*Try it:*
Go through the data below and return each line containing the word "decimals".

Records from a data source:
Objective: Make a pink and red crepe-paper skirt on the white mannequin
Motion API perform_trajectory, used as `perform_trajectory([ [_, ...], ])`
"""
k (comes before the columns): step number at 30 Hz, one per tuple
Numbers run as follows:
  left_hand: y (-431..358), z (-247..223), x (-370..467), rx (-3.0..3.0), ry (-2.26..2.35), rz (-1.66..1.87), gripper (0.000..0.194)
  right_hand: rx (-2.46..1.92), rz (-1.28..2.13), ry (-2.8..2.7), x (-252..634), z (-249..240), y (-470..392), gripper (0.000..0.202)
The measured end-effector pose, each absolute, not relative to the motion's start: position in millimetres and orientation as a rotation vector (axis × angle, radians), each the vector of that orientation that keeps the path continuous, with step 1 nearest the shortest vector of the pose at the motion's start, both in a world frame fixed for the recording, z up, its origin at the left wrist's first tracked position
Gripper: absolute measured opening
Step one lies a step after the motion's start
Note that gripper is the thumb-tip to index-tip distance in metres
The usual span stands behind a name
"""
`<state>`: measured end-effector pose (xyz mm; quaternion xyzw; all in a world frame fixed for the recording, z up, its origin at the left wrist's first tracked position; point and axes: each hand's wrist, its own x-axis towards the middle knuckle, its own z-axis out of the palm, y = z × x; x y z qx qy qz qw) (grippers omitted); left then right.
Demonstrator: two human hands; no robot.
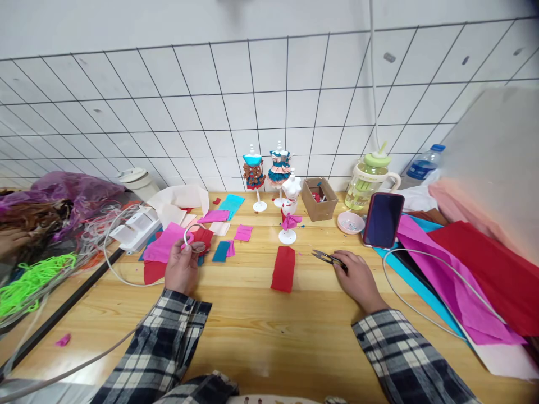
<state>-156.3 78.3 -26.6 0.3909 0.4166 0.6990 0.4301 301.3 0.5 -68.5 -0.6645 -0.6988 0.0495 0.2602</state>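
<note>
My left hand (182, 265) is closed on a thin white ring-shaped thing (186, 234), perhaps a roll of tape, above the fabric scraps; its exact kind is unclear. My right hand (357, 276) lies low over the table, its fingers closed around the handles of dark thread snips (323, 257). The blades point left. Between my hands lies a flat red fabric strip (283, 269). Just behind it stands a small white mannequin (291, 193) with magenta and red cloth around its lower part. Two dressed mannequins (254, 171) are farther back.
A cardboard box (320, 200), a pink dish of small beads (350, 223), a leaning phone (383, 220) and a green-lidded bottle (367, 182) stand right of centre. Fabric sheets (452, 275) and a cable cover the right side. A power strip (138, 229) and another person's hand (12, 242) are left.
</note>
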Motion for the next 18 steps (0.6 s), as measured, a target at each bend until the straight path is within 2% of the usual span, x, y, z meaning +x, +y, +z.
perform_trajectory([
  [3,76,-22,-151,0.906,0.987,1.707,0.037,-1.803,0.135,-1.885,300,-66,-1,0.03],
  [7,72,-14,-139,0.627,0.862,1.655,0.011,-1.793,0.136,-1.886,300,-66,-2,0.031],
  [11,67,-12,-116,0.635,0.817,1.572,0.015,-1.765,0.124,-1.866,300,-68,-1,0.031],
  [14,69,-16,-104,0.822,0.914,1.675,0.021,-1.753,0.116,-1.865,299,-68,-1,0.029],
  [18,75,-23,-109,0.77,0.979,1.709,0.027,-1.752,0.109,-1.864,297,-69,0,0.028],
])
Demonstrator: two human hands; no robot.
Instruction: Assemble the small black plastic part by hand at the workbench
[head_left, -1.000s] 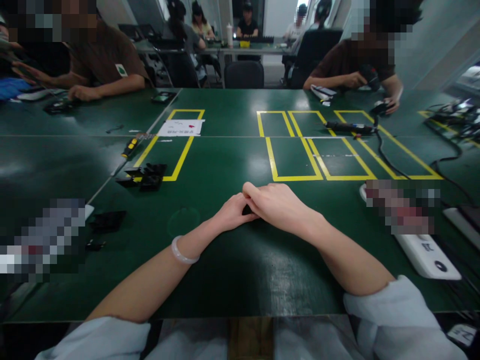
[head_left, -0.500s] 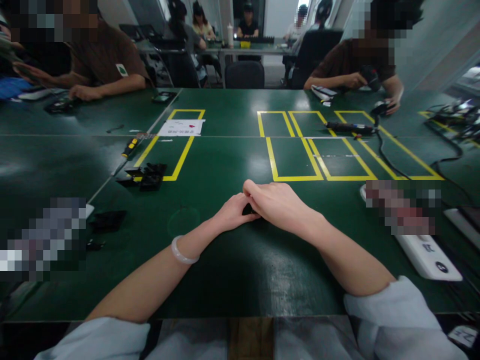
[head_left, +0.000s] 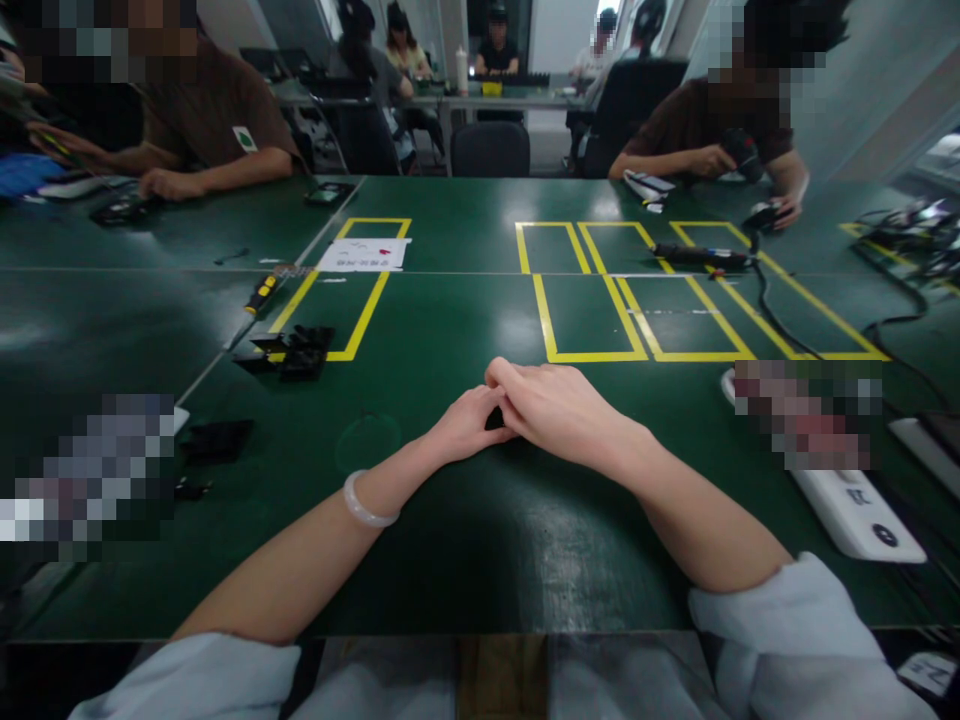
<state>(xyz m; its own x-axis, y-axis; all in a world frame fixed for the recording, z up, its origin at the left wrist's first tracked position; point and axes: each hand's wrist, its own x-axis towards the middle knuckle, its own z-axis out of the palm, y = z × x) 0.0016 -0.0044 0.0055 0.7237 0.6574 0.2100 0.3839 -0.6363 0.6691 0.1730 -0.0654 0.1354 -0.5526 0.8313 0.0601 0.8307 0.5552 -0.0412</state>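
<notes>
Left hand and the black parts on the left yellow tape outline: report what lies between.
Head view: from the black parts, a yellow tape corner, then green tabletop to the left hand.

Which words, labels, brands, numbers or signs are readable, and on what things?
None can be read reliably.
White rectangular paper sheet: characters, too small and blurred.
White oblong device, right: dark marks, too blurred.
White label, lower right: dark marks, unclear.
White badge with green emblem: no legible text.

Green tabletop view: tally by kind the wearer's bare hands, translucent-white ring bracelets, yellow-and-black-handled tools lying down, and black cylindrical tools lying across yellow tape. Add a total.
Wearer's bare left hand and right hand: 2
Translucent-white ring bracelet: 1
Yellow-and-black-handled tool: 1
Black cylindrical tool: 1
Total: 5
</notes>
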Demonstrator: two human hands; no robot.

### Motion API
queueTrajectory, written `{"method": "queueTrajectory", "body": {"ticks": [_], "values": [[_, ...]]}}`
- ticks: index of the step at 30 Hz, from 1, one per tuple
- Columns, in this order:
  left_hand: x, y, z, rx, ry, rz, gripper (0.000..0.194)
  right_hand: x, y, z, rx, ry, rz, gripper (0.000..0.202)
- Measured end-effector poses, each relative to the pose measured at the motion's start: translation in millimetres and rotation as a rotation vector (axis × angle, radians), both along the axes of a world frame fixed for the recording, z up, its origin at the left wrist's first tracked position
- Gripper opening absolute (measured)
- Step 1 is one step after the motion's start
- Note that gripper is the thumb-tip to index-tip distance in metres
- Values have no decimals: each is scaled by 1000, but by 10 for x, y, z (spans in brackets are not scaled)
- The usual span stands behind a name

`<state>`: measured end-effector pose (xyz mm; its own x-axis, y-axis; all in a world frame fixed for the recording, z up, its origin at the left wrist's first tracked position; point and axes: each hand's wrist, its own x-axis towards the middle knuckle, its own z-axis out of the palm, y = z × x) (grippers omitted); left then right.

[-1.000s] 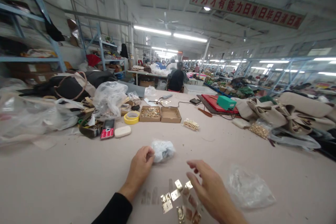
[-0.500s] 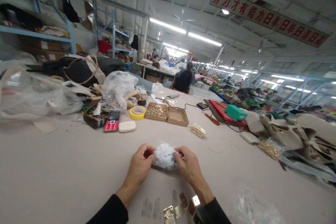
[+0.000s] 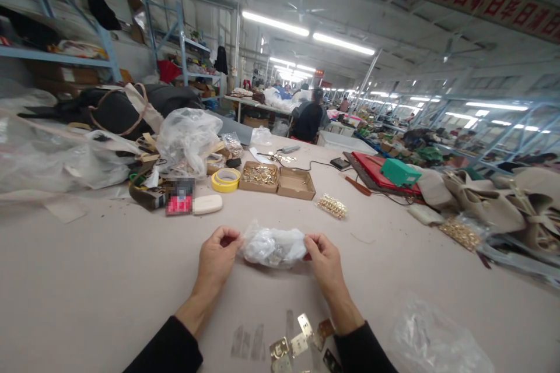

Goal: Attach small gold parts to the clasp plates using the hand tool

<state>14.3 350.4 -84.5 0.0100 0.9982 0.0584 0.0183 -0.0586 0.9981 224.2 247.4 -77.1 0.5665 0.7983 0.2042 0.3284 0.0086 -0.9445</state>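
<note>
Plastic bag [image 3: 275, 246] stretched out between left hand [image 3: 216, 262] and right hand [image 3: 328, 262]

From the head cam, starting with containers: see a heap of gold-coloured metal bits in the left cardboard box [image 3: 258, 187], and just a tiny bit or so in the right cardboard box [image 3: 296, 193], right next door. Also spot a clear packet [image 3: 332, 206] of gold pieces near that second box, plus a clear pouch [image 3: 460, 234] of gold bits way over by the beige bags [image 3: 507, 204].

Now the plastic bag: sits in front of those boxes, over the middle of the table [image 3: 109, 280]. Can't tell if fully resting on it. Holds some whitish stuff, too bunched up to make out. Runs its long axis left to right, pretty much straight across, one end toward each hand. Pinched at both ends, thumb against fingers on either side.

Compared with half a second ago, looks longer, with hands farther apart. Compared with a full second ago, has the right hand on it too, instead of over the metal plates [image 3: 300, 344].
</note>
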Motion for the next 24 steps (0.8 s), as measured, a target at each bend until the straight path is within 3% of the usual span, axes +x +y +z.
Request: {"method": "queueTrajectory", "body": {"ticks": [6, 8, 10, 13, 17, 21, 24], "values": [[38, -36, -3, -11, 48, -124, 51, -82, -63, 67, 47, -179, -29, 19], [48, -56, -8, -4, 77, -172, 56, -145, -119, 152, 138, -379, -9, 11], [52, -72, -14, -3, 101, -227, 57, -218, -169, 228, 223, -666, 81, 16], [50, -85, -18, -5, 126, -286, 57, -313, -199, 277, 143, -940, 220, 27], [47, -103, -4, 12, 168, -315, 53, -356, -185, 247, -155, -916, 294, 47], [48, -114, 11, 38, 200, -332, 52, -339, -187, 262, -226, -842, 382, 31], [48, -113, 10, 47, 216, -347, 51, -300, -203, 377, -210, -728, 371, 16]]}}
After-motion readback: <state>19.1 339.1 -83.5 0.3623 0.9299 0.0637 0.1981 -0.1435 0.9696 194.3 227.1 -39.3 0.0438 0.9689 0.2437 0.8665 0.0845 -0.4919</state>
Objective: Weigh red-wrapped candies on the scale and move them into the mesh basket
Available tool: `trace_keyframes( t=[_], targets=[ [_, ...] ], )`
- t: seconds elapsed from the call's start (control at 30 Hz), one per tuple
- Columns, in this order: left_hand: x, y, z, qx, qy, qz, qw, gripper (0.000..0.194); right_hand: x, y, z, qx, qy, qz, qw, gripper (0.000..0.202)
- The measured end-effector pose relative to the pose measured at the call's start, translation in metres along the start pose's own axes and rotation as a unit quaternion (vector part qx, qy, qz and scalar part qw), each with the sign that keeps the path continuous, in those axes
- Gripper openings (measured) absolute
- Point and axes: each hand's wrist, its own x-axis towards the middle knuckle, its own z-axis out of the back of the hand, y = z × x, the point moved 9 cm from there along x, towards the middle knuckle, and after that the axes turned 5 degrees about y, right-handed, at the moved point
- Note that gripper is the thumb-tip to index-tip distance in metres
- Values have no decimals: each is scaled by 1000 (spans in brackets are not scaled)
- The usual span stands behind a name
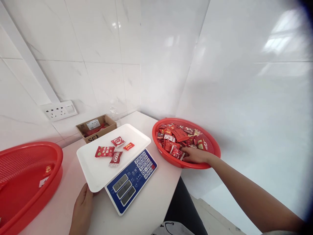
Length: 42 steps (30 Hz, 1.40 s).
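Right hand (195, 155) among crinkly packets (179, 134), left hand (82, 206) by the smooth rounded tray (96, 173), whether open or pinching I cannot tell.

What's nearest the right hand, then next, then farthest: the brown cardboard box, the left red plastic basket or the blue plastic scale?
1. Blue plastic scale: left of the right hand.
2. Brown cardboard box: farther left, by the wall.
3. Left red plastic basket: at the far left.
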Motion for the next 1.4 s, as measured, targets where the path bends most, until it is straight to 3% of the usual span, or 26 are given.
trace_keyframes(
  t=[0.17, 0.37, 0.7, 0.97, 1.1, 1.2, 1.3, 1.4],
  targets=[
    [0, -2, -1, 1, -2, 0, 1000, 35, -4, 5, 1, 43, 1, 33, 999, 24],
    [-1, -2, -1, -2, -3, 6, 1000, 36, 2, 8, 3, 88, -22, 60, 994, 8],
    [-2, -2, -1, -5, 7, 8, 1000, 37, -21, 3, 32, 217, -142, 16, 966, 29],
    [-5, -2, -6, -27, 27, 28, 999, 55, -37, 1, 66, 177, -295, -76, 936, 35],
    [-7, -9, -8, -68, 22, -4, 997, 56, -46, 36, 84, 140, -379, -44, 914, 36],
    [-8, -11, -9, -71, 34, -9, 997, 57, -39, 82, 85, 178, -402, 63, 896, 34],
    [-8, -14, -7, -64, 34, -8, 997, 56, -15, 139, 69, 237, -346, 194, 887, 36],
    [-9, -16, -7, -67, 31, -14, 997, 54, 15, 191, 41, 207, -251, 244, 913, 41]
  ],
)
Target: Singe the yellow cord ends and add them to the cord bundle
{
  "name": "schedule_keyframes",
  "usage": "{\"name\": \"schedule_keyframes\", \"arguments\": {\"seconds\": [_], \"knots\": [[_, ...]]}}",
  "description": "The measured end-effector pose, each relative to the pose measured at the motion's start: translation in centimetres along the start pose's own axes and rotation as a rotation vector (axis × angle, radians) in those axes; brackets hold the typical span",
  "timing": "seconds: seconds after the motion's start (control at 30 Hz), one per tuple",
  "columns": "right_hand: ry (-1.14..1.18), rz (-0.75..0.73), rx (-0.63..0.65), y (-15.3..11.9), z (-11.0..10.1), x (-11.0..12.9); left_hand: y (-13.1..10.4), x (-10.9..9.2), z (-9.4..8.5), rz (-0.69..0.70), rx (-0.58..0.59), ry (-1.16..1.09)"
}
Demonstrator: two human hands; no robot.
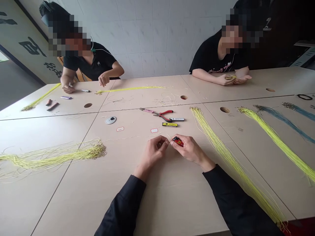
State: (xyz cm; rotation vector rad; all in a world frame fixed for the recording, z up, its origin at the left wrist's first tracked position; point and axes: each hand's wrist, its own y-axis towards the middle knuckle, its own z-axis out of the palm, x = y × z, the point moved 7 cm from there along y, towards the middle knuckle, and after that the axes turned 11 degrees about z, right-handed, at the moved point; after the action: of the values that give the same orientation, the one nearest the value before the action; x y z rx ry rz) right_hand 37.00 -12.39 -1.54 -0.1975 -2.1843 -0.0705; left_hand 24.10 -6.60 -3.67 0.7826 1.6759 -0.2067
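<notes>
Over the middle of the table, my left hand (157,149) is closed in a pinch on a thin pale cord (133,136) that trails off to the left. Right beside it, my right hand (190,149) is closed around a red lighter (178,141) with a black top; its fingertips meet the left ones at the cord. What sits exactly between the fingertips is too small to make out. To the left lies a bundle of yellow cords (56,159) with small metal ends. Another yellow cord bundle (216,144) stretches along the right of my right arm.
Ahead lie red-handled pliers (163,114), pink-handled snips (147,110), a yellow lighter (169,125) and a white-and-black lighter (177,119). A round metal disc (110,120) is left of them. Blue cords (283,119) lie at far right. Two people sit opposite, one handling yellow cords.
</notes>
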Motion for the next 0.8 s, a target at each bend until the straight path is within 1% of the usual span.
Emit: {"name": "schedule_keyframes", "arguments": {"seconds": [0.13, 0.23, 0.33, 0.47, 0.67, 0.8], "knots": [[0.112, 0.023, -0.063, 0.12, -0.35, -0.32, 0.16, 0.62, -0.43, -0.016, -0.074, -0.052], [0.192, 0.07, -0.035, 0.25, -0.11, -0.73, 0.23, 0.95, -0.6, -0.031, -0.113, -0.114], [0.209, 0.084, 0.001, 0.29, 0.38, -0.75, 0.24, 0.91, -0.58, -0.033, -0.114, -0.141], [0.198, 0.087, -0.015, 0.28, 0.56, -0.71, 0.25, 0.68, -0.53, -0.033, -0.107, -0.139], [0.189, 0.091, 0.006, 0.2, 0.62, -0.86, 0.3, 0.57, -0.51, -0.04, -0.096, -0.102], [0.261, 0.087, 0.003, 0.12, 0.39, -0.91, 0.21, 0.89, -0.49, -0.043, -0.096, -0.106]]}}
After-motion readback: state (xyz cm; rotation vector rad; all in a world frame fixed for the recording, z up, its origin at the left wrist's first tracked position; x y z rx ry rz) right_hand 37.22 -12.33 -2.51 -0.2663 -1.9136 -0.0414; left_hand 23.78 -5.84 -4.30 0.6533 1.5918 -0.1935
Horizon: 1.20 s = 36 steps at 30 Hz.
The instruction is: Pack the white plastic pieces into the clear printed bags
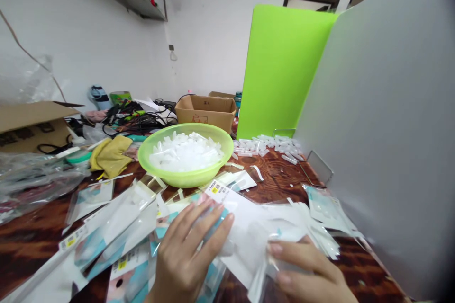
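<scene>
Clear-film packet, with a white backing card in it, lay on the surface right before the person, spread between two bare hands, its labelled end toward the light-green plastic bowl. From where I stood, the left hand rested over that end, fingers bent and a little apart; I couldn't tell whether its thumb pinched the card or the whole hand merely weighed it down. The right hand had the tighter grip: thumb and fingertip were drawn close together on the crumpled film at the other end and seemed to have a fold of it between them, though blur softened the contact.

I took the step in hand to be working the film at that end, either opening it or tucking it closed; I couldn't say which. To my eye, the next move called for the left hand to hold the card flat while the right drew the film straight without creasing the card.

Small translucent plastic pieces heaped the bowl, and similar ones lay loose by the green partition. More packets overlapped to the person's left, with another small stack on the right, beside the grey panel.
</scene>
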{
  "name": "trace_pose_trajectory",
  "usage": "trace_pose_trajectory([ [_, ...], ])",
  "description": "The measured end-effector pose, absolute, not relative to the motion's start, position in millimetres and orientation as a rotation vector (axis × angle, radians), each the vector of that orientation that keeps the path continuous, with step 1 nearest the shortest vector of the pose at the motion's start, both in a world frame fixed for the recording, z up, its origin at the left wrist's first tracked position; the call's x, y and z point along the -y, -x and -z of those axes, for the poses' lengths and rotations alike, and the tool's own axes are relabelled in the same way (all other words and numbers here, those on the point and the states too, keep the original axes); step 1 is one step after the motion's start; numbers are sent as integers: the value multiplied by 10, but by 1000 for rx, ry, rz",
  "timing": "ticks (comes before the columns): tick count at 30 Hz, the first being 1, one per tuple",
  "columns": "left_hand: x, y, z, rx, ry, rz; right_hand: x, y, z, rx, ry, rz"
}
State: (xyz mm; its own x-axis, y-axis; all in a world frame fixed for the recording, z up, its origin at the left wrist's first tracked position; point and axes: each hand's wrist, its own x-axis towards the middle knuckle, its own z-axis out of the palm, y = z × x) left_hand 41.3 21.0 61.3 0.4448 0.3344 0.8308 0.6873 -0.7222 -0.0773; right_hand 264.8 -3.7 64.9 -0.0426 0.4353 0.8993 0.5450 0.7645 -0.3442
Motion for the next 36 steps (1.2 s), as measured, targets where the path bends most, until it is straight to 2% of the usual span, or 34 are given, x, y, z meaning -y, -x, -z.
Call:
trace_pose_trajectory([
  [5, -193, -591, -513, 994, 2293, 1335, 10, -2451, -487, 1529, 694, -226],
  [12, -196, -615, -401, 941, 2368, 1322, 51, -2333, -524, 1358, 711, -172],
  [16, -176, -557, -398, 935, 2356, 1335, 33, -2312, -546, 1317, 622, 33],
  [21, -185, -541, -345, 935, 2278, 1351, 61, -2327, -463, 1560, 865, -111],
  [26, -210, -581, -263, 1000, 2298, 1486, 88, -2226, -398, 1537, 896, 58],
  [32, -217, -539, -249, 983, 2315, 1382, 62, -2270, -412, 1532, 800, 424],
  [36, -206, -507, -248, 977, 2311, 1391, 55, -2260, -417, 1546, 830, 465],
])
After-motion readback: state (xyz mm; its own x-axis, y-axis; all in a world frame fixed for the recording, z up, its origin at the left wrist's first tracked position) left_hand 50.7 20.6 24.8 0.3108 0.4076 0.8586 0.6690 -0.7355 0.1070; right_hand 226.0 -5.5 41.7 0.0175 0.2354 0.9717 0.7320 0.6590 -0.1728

*Task solution:*
- Values have no decimals: each is scaled by 1000, but by 10 for x, y, z (spans in brackets are not scaled)
- Values have no decimals: each is scaled by 1000 (spans in brackets are not scaled)

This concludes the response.